**Source information**
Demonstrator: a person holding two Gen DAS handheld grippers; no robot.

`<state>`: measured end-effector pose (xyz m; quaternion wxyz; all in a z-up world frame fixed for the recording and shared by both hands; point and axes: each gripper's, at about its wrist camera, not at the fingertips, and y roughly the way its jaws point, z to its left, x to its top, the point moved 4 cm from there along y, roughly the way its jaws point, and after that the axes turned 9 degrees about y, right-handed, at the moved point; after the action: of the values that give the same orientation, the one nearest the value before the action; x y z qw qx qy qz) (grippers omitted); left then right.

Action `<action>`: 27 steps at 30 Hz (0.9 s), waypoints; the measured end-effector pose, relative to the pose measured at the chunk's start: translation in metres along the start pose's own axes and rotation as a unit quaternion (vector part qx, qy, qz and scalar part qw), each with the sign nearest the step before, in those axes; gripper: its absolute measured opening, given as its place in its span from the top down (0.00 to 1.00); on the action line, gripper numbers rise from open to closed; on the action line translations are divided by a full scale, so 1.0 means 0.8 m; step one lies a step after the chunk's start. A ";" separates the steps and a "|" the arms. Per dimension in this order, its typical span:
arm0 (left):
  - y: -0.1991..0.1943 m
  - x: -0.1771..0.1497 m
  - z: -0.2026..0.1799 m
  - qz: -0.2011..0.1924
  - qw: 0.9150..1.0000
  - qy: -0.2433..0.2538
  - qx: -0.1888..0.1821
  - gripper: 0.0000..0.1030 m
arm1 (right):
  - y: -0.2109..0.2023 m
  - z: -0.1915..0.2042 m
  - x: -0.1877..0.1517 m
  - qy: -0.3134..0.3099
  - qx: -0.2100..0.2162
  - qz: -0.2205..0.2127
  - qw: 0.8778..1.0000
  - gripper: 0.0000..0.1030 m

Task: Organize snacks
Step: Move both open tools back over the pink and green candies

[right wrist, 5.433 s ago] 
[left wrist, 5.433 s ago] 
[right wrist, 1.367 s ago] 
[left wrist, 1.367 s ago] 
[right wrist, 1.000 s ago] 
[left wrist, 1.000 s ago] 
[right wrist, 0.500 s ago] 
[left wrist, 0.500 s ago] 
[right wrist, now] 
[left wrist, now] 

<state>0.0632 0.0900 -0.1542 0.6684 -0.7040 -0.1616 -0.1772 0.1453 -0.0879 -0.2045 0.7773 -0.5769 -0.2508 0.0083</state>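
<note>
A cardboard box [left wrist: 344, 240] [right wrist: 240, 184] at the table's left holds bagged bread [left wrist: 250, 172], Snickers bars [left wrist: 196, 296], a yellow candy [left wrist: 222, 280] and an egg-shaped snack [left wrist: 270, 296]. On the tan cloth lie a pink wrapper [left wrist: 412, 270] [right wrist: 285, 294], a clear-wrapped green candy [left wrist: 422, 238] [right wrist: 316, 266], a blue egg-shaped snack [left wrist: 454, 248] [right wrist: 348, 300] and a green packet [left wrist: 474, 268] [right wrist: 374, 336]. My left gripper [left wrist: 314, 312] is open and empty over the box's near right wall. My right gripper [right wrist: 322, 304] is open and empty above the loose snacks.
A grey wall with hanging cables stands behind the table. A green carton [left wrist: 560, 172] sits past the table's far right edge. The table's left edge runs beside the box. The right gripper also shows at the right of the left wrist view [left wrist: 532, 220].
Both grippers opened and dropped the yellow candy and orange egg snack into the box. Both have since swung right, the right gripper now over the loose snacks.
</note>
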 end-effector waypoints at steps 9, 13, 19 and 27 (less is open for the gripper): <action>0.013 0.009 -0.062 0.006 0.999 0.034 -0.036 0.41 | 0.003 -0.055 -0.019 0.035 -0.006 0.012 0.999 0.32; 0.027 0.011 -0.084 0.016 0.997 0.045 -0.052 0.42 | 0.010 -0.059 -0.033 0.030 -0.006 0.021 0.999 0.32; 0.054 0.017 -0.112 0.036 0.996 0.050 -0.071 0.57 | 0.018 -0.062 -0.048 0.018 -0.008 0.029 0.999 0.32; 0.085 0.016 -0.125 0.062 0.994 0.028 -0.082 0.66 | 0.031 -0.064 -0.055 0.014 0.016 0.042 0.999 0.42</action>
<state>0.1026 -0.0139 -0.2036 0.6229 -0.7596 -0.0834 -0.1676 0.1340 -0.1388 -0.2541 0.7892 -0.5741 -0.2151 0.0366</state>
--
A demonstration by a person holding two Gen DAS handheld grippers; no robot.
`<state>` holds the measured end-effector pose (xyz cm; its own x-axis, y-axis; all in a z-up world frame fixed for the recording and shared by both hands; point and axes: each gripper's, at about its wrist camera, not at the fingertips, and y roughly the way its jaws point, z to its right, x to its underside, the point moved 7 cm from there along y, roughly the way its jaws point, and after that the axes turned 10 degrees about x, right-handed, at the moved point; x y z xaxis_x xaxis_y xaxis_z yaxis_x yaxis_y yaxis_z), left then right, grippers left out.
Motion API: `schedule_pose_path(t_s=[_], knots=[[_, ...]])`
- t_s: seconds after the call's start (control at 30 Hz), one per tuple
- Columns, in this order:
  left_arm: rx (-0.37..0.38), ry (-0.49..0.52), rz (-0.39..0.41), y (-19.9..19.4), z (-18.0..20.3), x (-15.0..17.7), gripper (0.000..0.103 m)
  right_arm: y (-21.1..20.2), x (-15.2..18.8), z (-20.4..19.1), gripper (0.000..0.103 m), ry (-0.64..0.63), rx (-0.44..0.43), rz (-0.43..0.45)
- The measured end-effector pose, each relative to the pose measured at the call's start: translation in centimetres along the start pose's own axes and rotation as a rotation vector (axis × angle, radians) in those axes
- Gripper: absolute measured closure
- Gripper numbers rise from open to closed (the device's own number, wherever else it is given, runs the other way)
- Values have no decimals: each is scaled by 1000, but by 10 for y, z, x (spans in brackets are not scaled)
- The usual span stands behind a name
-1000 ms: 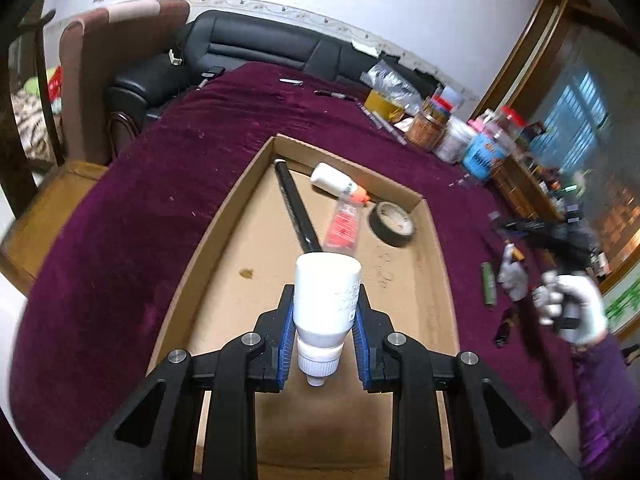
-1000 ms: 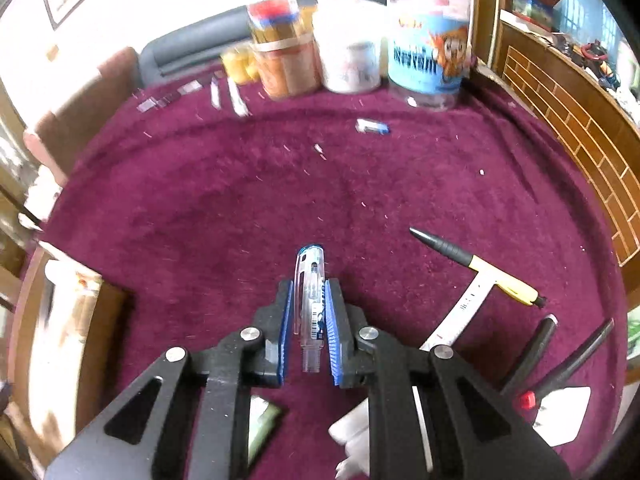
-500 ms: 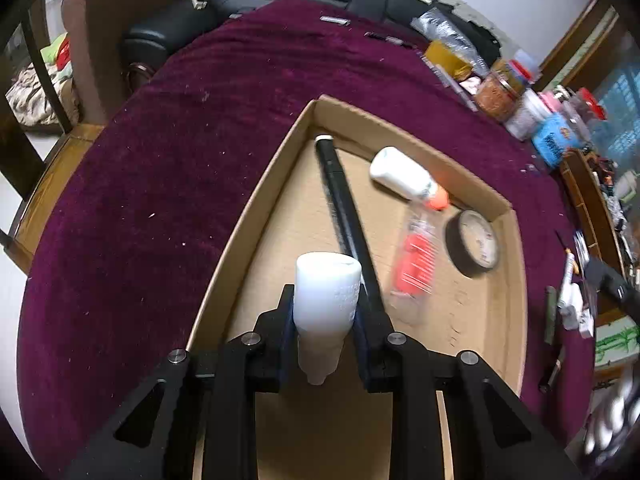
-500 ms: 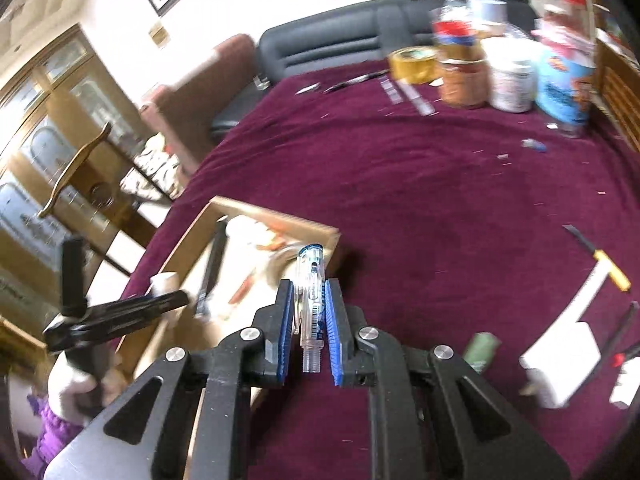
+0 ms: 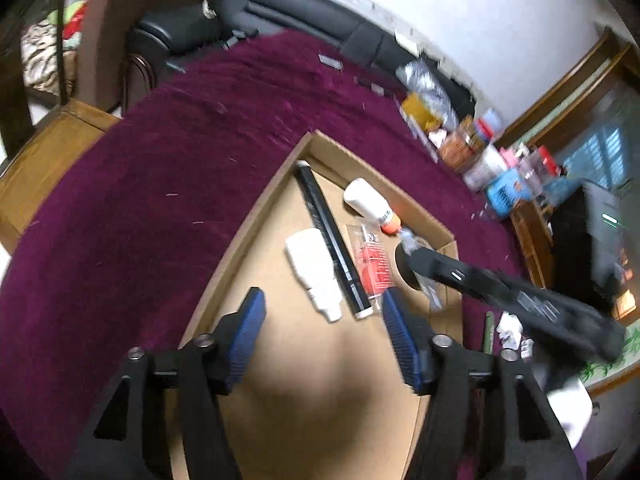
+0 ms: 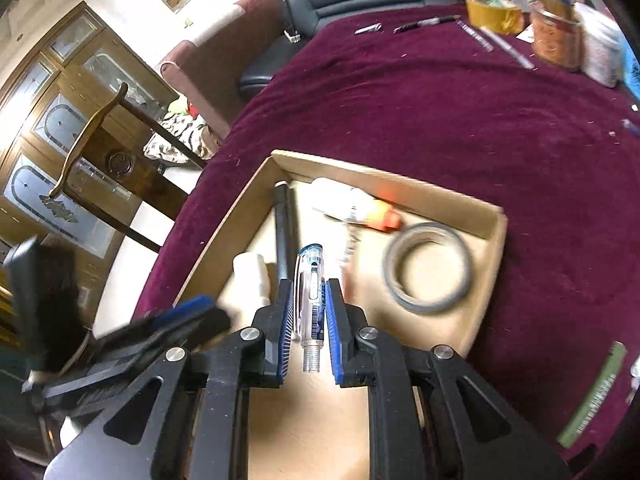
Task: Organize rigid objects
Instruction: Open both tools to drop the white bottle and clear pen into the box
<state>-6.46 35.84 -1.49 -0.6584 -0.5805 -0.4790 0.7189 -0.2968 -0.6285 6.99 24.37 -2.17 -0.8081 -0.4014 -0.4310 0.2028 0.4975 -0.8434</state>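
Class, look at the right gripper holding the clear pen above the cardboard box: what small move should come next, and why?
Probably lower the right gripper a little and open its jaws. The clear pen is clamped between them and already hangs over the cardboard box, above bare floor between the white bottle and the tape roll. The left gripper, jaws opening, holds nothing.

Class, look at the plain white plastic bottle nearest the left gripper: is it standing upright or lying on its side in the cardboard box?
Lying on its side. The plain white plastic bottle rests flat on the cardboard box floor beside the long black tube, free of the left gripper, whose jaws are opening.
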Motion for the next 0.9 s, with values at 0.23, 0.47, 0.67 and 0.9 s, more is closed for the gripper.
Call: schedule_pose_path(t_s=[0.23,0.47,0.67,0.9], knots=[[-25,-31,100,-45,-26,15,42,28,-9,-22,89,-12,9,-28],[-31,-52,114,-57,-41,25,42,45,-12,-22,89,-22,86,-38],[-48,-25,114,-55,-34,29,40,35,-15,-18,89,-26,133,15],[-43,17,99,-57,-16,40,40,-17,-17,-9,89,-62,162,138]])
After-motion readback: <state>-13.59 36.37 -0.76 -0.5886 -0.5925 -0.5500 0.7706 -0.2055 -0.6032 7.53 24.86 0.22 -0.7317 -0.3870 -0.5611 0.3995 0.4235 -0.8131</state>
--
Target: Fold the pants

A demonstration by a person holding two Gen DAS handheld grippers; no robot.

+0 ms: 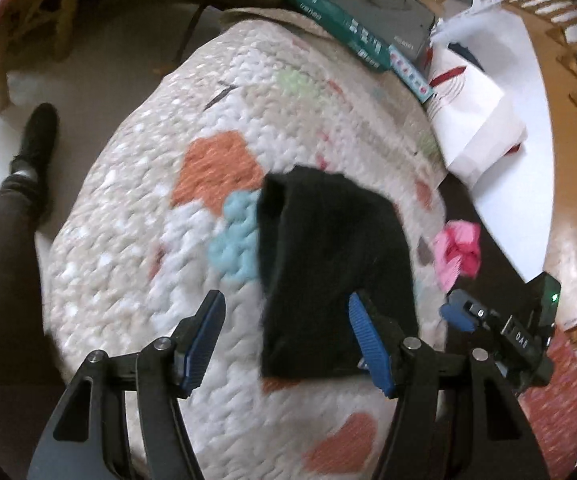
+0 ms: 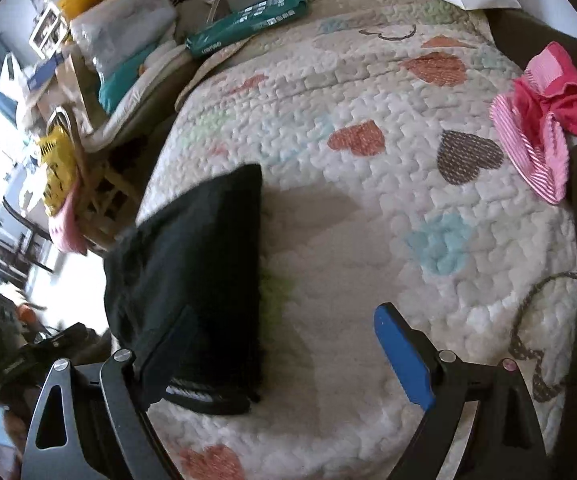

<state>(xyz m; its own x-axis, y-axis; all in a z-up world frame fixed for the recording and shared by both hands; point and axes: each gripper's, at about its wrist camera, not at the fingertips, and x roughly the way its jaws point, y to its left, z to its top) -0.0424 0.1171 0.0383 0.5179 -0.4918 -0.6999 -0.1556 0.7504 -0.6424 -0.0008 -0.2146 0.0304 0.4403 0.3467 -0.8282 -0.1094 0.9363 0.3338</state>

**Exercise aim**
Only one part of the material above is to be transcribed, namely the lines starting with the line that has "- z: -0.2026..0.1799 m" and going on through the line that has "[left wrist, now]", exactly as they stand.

**Your response**
  - z: -0.2026..0.1799 m
  - qz: -0.2011..0.1924
  - qw: 0.9150..1.0000
  - qy: -0.2433..0.2538
  - qx: -0.1888..0.1821
  - gripper: 0.0000..0.1030 m
arm1 (right):
  - y: -0.2109..0.2023 m
  - z: -0.1915..0.2042 m
  - x: -0.1877..0.1517 m
  - qy: -0.3134..0.3099
  - qx: -0.2100..0.2162
  - qz: -0.2205..0.2127
  - qw: 0.8778..1.0000
  - gripper: 0.0000..0.1030 m

Task: Organize snacks
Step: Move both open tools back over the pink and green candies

[right wrist, 5.433 s ago] 
[left wrist, 5.433 s ago] 
[right wrist, 1.367 s ago] 
[left wrist, 1.367 s ago] 
[right wrist, 1.000 s ago] 
[left wrist, 1.000 s ago] 
[right wrist, 0.500 s ago] 
[left wrist, 0.500 s ago] 
[right wrist, now] 
[left wrist, now] 

Nothing further is required for this exercise.